The project “Integral ecology for childhood rights” (short EIDI) has been developed by a partnership between public and private social organizations of two Italian cities characterized by substantial differences, but with a common vision: Messina and Brescia.
Focusing on children, families and the larger community in which children grow up, this project is developing actions of “behavior change” that start from 9 months of pregnancy and accompany the first two years of life of the child (visits at the home of families, information on available services and promotion of universal access to services, informing parents about the importance of choices which are crucial when laying the foundations for a healthy growth of the child, promoting aloud reading and listening to music.
In addition to these activities focused on the child and its immediate social context (the family), other actions promote the growth of a community that can generate alternatives in the areas of human functioning (reference to Sen’s Capability approach) of newborn children and their families (knowledge, sociality, work).
Itegral ecology for children’s rights is a project of experimentation and implementation of complex policies to address the issue of child educational poverty, starting from the pre-conditions that determine it. The complexity (in the literal sense) of these policies does not only refer to the type of interventions needed, but also to those who develop and/or implement them. In fact, going beyond the fundamental model of public and universalist delivery, EIDI aims to involve in the process the local actors of well-being, the natural terminals of social relations of a territory, the community as a whole.
The Brescia experience, conducted in partnership between CAUTO, the Foundation of the Brescia Community and the Municipality of Brescia, is an excellent example of the adaptability of key concepts – personalized action, capacity budget, taking charge of the community – to the context.
“Welcome to community” and “family times” are two cornerstones of the EIDI project that in Brescia have been grafted in a virtuous way, and without unnecessary duplication, on the interventions implemented by public administrations for newborns.
The involvement of the role of the community, both at second level, composed of organized stakeholders who act policies for children and families, and at first level, composed of people who live on a territory, is a fundamental point.
As far as bodies and organisations active in the sector are concerned, it has been possible to ascertain the effectiveness and efficiency of the transition from a mono-dimensional vision of the intervention to a practice of transversal action. This is not only substantiated in terms of coordination of actions between organizational structures, but also and especially in the increased awareness of the operator to be part of a wider process, resulting in better understanding and assumption of their role, even in problematic terms.

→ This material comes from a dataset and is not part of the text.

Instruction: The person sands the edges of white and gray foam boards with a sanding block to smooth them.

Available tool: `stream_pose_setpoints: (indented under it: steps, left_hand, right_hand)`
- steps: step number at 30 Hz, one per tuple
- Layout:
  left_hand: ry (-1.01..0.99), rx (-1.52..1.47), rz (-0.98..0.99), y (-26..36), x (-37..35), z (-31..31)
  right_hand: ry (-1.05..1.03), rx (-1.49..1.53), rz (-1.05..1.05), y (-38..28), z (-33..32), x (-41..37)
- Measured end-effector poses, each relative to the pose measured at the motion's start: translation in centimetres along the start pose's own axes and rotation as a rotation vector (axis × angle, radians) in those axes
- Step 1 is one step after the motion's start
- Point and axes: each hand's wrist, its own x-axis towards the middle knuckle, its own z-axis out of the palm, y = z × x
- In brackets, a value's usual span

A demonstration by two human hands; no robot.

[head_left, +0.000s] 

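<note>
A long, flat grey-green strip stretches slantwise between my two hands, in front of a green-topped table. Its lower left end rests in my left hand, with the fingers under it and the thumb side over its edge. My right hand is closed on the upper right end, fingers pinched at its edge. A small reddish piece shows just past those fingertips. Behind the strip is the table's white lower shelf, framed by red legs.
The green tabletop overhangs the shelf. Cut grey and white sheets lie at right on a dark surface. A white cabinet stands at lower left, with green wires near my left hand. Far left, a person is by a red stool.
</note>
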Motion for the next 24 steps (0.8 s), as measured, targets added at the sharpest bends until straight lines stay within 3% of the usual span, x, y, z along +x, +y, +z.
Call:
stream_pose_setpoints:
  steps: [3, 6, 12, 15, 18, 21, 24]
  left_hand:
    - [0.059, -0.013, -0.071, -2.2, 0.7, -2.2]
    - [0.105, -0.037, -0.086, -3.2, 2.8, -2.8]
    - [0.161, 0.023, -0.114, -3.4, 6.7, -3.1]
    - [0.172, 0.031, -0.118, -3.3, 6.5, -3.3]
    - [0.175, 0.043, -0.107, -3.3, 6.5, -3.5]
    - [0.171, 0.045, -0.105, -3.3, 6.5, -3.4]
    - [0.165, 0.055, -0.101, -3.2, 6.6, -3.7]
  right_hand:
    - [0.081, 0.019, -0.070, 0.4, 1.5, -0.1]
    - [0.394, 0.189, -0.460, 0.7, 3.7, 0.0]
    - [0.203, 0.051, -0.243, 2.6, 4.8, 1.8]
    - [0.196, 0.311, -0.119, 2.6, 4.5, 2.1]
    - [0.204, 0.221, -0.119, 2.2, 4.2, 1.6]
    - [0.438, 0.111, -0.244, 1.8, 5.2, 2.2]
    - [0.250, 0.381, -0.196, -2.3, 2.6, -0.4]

Where, however, the process triggered by EIDI in Brescia shows its potential is in the involvement of the community of citizens as an active part, from different points of view.

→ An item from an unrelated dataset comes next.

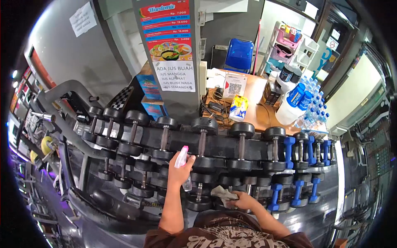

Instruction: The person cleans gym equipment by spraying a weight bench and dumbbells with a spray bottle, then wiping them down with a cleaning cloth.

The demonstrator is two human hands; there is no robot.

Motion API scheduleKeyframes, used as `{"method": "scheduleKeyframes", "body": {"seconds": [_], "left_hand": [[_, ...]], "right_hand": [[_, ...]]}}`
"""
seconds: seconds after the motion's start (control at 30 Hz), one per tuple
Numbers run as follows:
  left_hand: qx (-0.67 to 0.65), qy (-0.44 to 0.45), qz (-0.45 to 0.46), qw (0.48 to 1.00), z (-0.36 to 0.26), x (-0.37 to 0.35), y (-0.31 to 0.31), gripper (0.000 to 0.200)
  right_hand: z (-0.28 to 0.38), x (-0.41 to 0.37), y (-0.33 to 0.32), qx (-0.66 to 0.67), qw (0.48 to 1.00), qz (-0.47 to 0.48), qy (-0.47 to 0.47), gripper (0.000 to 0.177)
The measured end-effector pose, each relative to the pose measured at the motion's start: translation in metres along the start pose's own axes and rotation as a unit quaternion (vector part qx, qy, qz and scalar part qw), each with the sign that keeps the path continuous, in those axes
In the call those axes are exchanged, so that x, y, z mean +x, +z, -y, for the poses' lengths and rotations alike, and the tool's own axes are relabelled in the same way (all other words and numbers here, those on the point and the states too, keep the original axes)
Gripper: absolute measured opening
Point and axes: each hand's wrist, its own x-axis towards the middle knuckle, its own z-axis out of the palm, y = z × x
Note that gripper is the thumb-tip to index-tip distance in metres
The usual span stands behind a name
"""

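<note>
My left hand (pixel 180 168) is wrapped round a clear spray bottle (pixel 187 184) with a white and pink nozzle, in front of the upper row of dumbbells. Lower and to the right, my right hand (pixel 244 200) grips a crumpled grey-beige cloth (pixel 224 193) over the lower row. A large black dumbbell (pixel 202 142) with a metal handle lies on the upper rack just beyond my left hand. Another black dumbbell (pixel 199 191) sits on the lower rack between my hands.
Blue dumbbells (pixel 289 152) stand at the rack's right end. Behind is a wooden table (pixel 259 120) bearing a yellow pack (pixel 238 108), a large white jug (pixel 288 112) and water bottles (pixel 317 103). A blue chair (pixel 240 53) stands farther back. Gym machine bars (pixel 62 120) flank the left.
</note>
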Motion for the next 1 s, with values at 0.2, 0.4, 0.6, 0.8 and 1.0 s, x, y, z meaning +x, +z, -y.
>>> {"method": "scheduleKeyframes", "body": {"seconds": [0.2,0.4,0.6,0.8,1.0], "left_hand": [[-0.012,-0.018,0.039,0.999,0.042,-0.031,-0.019,0.021],[0.009,-0.087,0.034,0.996,0.076,-0.073,-0.046,0.018],[-0.019,-0.086,0.002,0.996,0.078,-0.084,-0.07,0.018],[-0.051,-0.112,-0.045,0.991,0.075,-0.074,-0.091,0.017],[-0.005,-0.106,-0.005,0.994,0.059,-0.07,-0.083,0.022]], "right_hand": [[0.129,0.024,-0.079,0.095,0.979,-0.116,-0.141,0.066],[0.24,0.175,-0.123,-0.186,0.921,-0.273,-0.204,0.061],[0.199,0.234,-0.129,-0.185,0.898,-0.355,-0.181,0.043],[0.201,0.207,-0.155,-0.218,0.922,-0.319,0.006,0.047],[0.278,0.208,-0.143,-0.274,0.905,-0.246,-0.212,0.066]]}}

First of all, in the identification of conditions of discomfort or risk, especially when they escape the frameworks provided by static reading grids. The perception of the situation at risk through informal and uncodified indicators, but made clear to the communities by the experience of the territory, has allowed to identify and treat marginal situation that are not yet extreme, in a somewhat preventive manner. This, however, must not lead us to think of a role of mere controller or substitute for public institutions; rather, we must appreciate the recovery of the protection network, which is the primary function of the community. Through the collection of reports during targeted meetings, or through the knowledge of opportunities for help, people at risk are directed towards a path of support that specialized operators provide.
However, it would be reductive to limit the function to reporting risk situations. The EIDI project in Brescia involves the community in a positive sense, in terms of the community that welcomes even before protecting: every newborn is given a welcome in the form of a gadget produced within the community itself. It is a symbolic shelter produced by an association that brings together 250 people from the districts involved in the project. In addition to the symbolism represented by the gadget itself (chosen by the community …), the act of giving, especially to people who normally receive nothing for nothing, concretely expresses the sense of belonging to a system of relationships based on solidarity and non-predation.
The implementation of “capacity budgets”, managed mainly by the Foundation of the Brescia Community, shows the usefulness of intervening on the implementation of social functions that allow the individual, or the family, to recover their parental function, in a generative way for the community. As experience has shown, the use of resources to reduce gaps, instead of providing a direct contribution to the individual, allows people in a situation of progressive social disintegration to quickly recover a role and (re)knowledge of it. A team of operators identifies, with the help of the communities, the situations that may require support interventions, selects on the basis of risk and initiates a process of accompaniment that always begins with the signing of a personal agreement through which the subject of the action is primarily committed to recovering parental skills, restructuring their personal value and use it to rebuild the paths of social network.
Financial resources are therefore used as a vehicle for overcoming functional gaps, whether they are represented by personal deficiencies (e.g. poor working skills, i.e. in positive need of internship) or system ones (lack of possibility of entrusting children outside institutional times, i.e. in positive need of a baby-sitting service).